Researchers at the University of California, Davis Complexity Sciences Center recently received funding for two separate projects. Each will get $6.25 million over five years from the U.S. Department of Defense's Multidisciplinary University Research Initiative.
One project, led by Raissa D'Souza, professor of mechanical and aerospace engineering and computer science, will research how collections of different systems interact. Ultimately, she and her team hope to find ways to intervene in networks in order to better control them or prevent catastrophic breakdowns.
The other project is being directed by Jim Crutchfield, professor of physics and director of the Complexity Sciences Center. His team will examine how networks can manipulate both information and energy to develop what Crutchfield is calling a new "physics of information." Future applications, he said, could range from the creation of "microscopic computers" to controllable "molecule-sized machines."
"Complex systems and complexity, traditionally, [is viewed as] collective phenomena — complexity that arises from a large number of simple elements, people, atoms, molecules, genes or proteins," said D'Souza in a video about her project. "When they come together, you can observe behaviors that you wouldn't have anticipated from the individual agent."
The proof of that often comes to the surface during emergency situations, such as earthquakes or hurricanes, she noted.
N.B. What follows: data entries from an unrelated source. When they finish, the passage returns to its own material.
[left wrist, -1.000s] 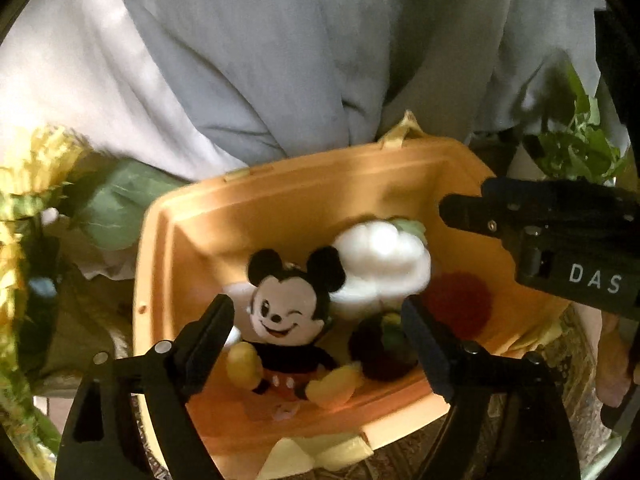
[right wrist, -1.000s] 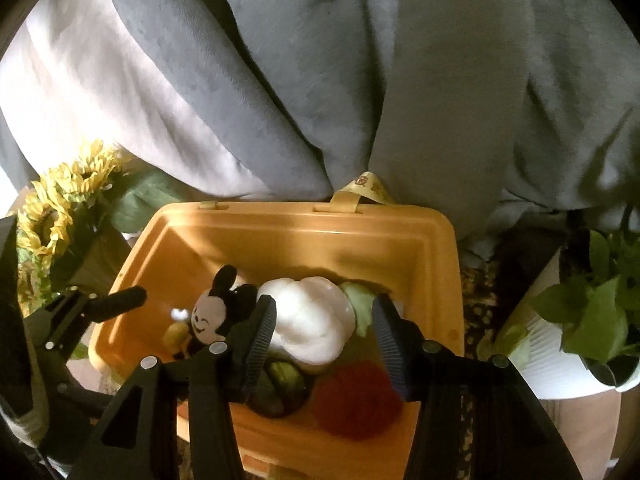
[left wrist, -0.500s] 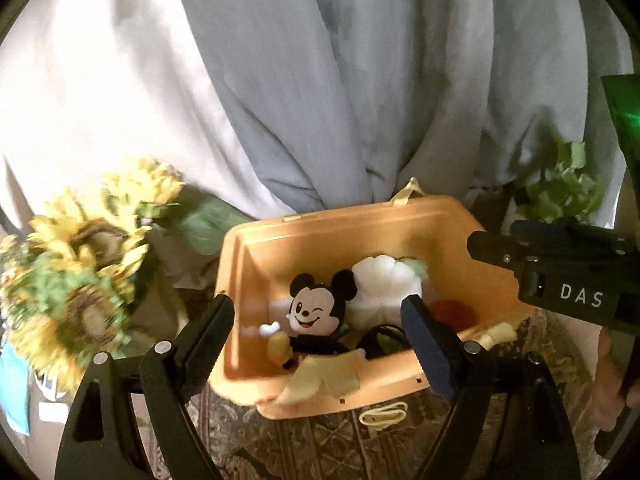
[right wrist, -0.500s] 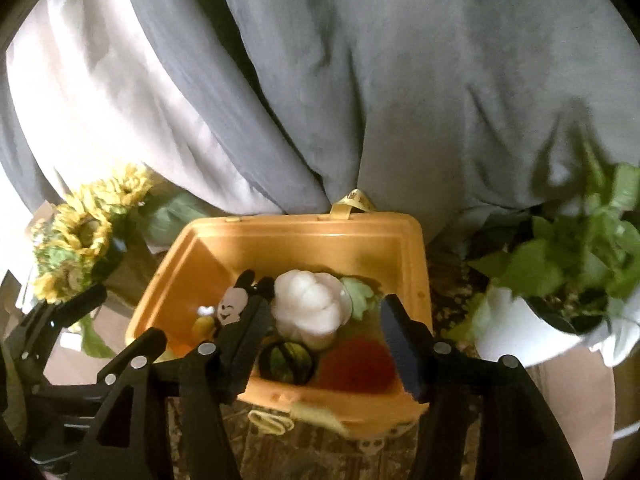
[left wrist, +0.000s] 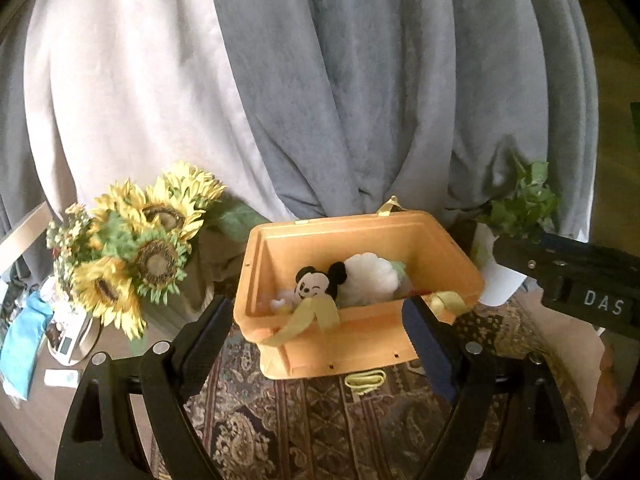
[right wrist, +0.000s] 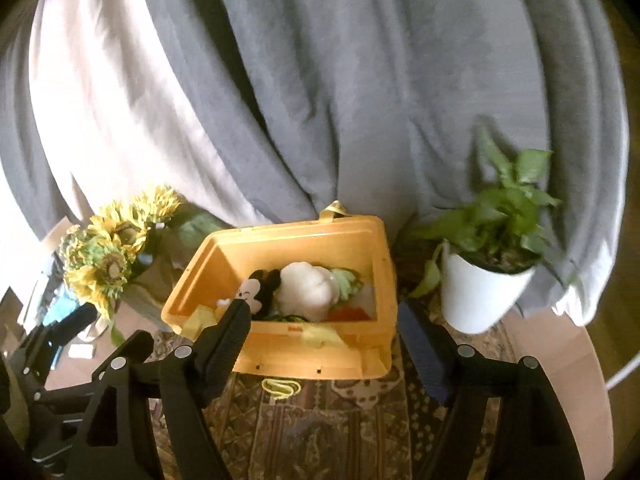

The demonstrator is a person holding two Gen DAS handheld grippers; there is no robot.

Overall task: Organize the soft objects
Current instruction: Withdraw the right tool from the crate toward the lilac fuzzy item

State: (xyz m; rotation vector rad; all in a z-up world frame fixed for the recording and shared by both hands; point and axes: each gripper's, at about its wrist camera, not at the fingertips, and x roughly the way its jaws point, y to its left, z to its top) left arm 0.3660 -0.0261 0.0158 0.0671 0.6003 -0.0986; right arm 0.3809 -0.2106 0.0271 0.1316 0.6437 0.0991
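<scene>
Gaping wide and empty, left gripper (left wrist: 318, 334) and right gripper (right wrist: 324, 330), both above patterned rug (left wrist: 320, 432). Beyond them, orange bin (left wrist: 360, 344) holding mouse plush (left wrist: 316, 284), white plush (left wrist: 370, 280) and red plush (right wrist: 352, 314). Flanked by sunflowers (left wrist: 136, 248) and potted plant (right wrist: 484, 264).

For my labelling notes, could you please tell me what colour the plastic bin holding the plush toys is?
The plastic bin is orange-yellow; the left wrist view shows it best.

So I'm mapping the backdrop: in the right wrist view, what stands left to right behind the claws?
Sunflowers → orange bin → potted plant.
</scene>
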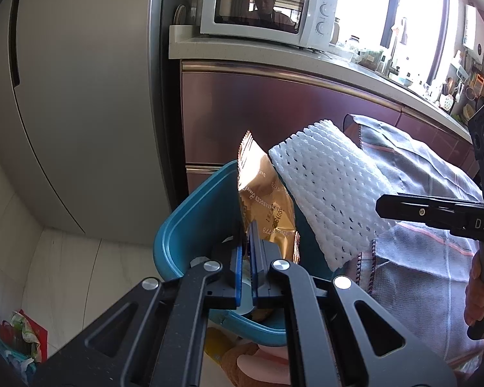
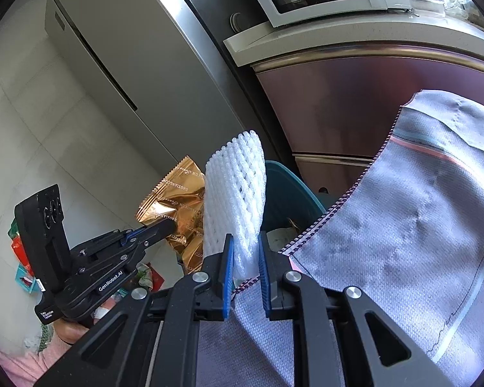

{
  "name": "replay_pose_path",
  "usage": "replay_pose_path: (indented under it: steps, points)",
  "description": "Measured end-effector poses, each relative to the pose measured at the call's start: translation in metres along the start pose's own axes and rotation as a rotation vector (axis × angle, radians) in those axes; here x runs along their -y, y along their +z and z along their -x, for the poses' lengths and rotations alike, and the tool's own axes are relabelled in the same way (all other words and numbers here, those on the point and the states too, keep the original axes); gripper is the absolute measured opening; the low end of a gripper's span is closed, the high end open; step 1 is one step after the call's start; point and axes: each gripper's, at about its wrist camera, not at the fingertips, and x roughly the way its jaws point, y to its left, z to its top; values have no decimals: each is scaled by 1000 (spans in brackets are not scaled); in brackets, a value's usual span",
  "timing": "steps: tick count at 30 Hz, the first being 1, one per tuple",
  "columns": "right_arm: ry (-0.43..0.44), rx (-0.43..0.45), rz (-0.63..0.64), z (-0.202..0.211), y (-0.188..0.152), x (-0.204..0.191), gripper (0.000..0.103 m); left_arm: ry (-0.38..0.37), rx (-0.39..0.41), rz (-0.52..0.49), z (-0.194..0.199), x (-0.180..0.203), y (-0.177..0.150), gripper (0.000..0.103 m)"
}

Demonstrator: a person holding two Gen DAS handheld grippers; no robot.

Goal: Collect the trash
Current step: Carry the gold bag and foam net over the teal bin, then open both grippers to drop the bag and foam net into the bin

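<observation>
1. Pinching the gold foil wrapper (image 1: 267, 206) by its lower end, your left gripper (image 1: 247, 248) has its blue pads all but together on the foil, and the wrapper stands upright over the teal bin (image 1: 190, 222), its serrated top edge above the rim.
2. Your right gripper (image 2: 246, 258) holds the white foam net (image 2: 235, 193) (the mesh fruit sleeve) between its blue pads, which stand a narrow way apart with the foam squeezed between them; the net rises upright, just beside the wrapper and in front of the bin's opening.
3. Inside the bin you can make out some pale scraps, though they are too hidden to name.
4. A grey woven cloth (image 2: 403, 225) with a stitched edge lies draped under and to the right of your right gripper, its edge reaching the bin's near rim.
5. Behind stand a maroon cabinet (image 1: 274, 113) and a steel refrigerator (image 1: 80, 96), with a white microwave (image 1: 267, 6) on the counter above.
6. Colourful packaging (image 1: 22, 338) lies on the floor at lower left.
</observation>
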Motion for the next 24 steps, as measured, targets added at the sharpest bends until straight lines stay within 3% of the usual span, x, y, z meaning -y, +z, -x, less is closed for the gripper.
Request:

These events, she said, "unearth couplings [of] things we didn't understand before."
For example, a local power grid relies on communication networks, is influenced by networks of traders in energy markets, is affected by natural disasters in other areas, and must answer to policy and public sentiment. A failure in one place could start a domino effect that impairs more than just the grid's power customers.
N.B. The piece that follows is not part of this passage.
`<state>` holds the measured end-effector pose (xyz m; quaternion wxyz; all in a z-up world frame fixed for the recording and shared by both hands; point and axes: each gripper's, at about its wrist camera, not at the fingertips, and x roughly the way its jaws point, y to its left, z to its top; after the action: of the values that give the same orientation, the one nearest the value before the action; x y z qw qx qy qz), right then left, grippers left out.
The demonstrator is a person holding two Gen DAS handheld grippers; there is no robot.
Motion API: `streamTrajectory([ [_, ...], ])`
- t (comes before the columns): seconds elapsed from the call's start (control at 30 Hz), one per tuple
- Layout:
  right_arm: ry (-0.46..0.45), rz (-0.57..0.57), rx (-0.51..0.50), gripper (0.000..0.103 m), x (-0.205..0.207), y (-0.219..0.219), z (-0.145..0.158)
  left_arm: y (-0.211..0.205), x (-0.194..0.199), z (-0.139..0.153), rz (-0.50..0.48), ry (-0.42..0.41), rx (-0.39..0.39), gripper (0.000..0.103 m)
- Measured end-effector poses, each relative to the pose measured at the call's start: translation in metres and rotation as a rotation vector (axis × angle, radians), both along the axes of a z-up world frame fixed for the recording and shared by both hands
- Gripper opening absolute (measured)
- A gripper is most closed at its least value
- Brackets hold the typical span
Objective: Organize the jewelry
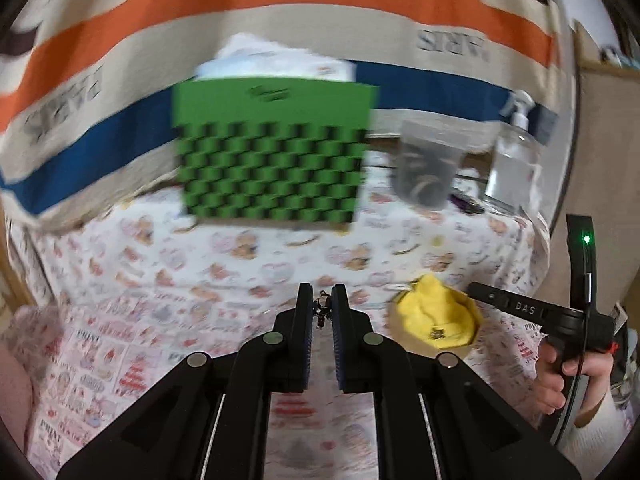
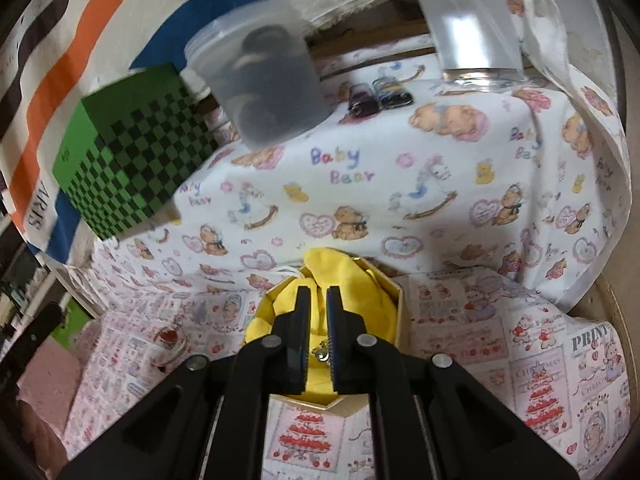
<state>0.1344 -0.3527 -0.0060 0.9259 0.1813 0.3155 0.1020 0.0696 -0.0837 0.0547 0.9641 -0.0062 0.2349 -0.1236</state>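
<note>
In the left wrist view my left gripper (image 1: 322,300) is shut on a small dark metal piece of jewelry (image 1: 322,312) that dangles between its pads above the printed cloth. To its right lies a yellow cloth (image 1: 436,316) in a box. A hand holds my right gripper's body (image 1: 520,308) beyond that. In the right wrist view my right gripper (image 2: 318,294) hangs over the yellow cloth (image 2: 344,276) in the cream hexagonal box (image 2: 404,312). It is shut on a small silver piece of jewelry (image 2: 322,354) caught deep between the pads. A red-stoned trinket (image 2: 168,336) lies on the cloth at the left.
A green checkered box (image 1: 272,152) stands at the back, with a clear plastic tub (image 1: 428,164) of dark items and a clear pump bottle (image 1: 512,160) to its right. Two small dark objects (image 2: 376,98) lie near the bottle. A striped cloth (image 1: 280,8) hangs behind.
</note>
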Motion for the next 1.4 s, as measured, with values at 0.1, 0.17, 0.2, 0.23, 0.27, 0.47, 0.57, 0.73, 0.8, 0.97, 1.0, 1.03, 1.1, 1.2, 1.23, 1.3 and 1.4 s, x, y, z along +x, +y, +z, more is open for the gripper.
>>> streamTrajectory([
  [0.1, -0.007, -0.018, -0.023, 0.009, -0.004, -0.007, 0.002, -0.035, 0.006, 0.004, -0.014, -0.009, 0.039, 0.008],
  [0.17, -0.011, -0.037, -0.056, 0.014, -0.007, -0.011, 0.003, -0.054, 0.016, 0.004, -0.039, 0.019, 0.038, 0.008],
  [0.2, -0.015, -0.050, -0.068, 0.016, -0.008, -0.013, 0.003, -0.063, 0.022, 0.004, -0.045, 0.040, 0.037, 0.008],
  [0.23, -0.018, -0.055, -0.077, 0.016, -0.009, -0.015, 0.003, -0.071, 0.029, 0.004, -0.057, 0.066, 0.030, 0.008],
  [0.27, -0.018, -0.058, -0.082, 0.016, -0.009, -0.015, 0.002, -0.079, 0.034, 0.004, -0.081, 0.082, 0.016, 0.008],
  [0.47, -0.019, -0.101, -0.007, 0.024, -0.010, -0.035, 0.001, -0.117, 0.069, -0.014, -0.117, 0.159, 0.033, 0.008],
  [0.57, -0.023, -0.104, -0.017, 0.026, -0.010, -0.036, 0.001, -0.122, 0.086, -0.027, -0.141, 0.236, -0.025, 0.008],
  [0.73, -0.016, -0.113, 0.003, 0.029, -0.009, -0.039, 0.000, -0.128, 0.092, -0.035, -0.169, 0.260, -0.041, 0.008],
  [0.8, -0.014, -0.119, 0.011, 0.031, -0.009, -0.041, -0.001, -0.128, 0.089, -0.034, -0.179, 0.256, -0.040, 0.019],
  [0.97, -0.011, -0.124, 0.026, 0.036, -0.010, -0.041, -0.001, -0.118, 0.075, -0.022, -0.146, 0.183, 0.000, 0.036],
  [1.0, -0.014, -0.123, 0.026, 0.038, -0.011, -0.041, 0.000, -0.114, 0.072, -0.020, -0.134, 0.169, 0.009, 0.036],
  [1.03, -0.020, -0.122, 0.024, 0.040, -0.013, -0.039, 0.001, -0.109, 0.068, -0.017, -0.123, 0.155, 0.012, 0.037],
  [1.1, -0.030, -0.120, 0.020, 0.043, -0.015, -0.036, 0.004, -0.097, 0.060, -0.011, -0.103, 0.123, 0.018, 0.042],
  [1.2, -0.051, -0.109, 0.016, 0.050, -0.020, -0.031, 0.009, -0.078, 0.043, -0.004, -0.065, 0.062, 0.037, 0.051],
  [1.23, -0.058, -0.108, 0.016, 0.052, -0.022, -0.029, 0.010, -0.072, 0.039, -0.003, -0.052, 0.049, 0.044, 0.052],
  [1.3, -0.060, -0.094, 0.018, 0.053, -0.023, -0.025, 0.011, -0.060, 0.030, -0.002, -0.034, 0.035, 0.054, 0.054],
  [1.4, -0.059, -0.062, 0.025, 0.054, -0.022, -0.018, 0.012, -0.043, 0.016, -0.004, -0.003, 0.006, 0.064, 0.060],
])
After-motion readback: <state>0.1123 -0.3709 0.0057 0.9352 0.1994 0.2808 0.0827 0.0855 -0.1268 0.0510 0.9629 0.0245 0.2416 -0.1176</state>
The work being led by D'Souza will draw on theoretical research as well as specific examples, such as disaster recovery in critical infrastructure. "Engineers have a lot of practical experience with how networks behave, and we want to translate that real world experience into theory," she said.
Other aspects of these multi-disciplinary initiatives include studying monkey colonies at the University of Wisconsin's Center for Complexity & Collective Computation, networks of nano-electrical mechanical devices in the laboratory at the California Institute of Technology, and trade and political alliances between nation-states from UC Davis.
The U.S. military too depends on complex networks for communications, supplies, and transportation, all of which are affected by shifts in social and political networks, she added. This new research could help understand how to prevent a failure in one area from generating new failures in other areas.